Seven years after my Bar Mitzvah, I finally became a man last week.
My initiation, de-flowering, whatever you want to call it, happened Thursday night.
I am now a true Red Sox fan.
Twenty-year-olds do not remember the hurt of 1986. We were barely in pre-school.
After the Yankees moved on to the World Series Thursday night, my dad offered words of wisdom: “All the things you’ve heard were myths to you. Now it’s reality.”
I thought I had it bad at GW, but my dad watched the game in Germany and listened to German commentators at 5 a.m. Deutschland time.
I talked to my grandfather and he rattled off all of the famous years of futility. He turned off the television when the Yankees tied the game at 5-5.
He knew what was going to happen. Red Sox fans knew what was coming when Pedro got into trouble. We knew before Yankee fans knew. But preparing for disaster didn’t make it any easier to deal with.

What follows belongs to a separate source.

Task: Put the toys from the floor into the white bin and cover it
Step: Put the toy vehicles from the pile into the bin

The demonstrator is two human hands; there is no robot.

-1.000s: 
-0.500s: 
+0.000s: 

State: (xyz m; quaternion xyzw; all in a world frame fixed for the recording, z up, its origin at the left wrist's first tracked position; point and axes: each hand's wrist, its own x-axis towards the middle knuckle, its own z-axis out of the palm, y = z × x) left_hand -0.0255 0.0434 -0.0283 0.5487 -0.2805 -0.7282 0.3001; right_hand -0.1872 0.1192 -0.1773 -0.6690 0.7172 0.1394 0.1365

Aaron Boone’s moon shot might as well have hit me in the temple.
Have you ever been kicked in the groin and then been hysterically laughed at? Because that’s what it felt like walking home Thursday night.
“New York, New York” blasting from dorm room windows, Yankee fans yelling “1918,” moronic girls yelling “Yankees still suck,” my brother drunk and limping home to Thurston Hall while bawling like a small child. I even saw an away message that read “We are the champions.” Enough said.
I ran into a few Yankee fans, whose huge grins shrunk a bit when they saw me. They patted me on the back and a friend even said, “Geez, Alan, I’m sorry I ran into you right now.”
Yankee fans have the right to celebrate, but that night I just wanted them to act like they’d been to a World Series before.
I wanted them to admit that they were finally squirming like Red Sox fans. They were nervous, on the ropes and ready to drop, just like us. They joined in our struggle for seven gut-wrenching games.
Then the clock struck midnight on Thursday and the Yankees became the Yankees again. Yankee fans followed suit as if some magical force gripped the stadium.
In reality, there were no magical forces.
Curses and supernatural occurrences are excuses for casual fans. My team got beat, plain and simple. OK, they blew it. We all watched, and you can second-guess a million things, especially decisions made by Grady “The Man Who Knew Too” Little.
But think about it. What was the true game-winning hit? A bloop double, not Boone’s home run – we knew the Sox would lose when New York made it 5-5.
No one knows what might have happened if Timlin, Embree or Williamson had come in for Martinez. We’re going to question what happened for years, but thinking about it sure as hell won’t help the Sox win the World Series.
This loss damaged my soul. Some of my friends even said “I quit” in regards to rooting for the Red Sox. We’ve always got the Patriots. Today, I jokingly said to my brother, “Go Pats” and in a serious voice he replied, “Screw the Pats.”
The loss hurts and it will hurt for a long, long time. But you can’t abandon your team after big losses. That’s what a bandwagon fan does. True fans continue to support their team.
A man once said moral victories are for losers. Well, so is quitting.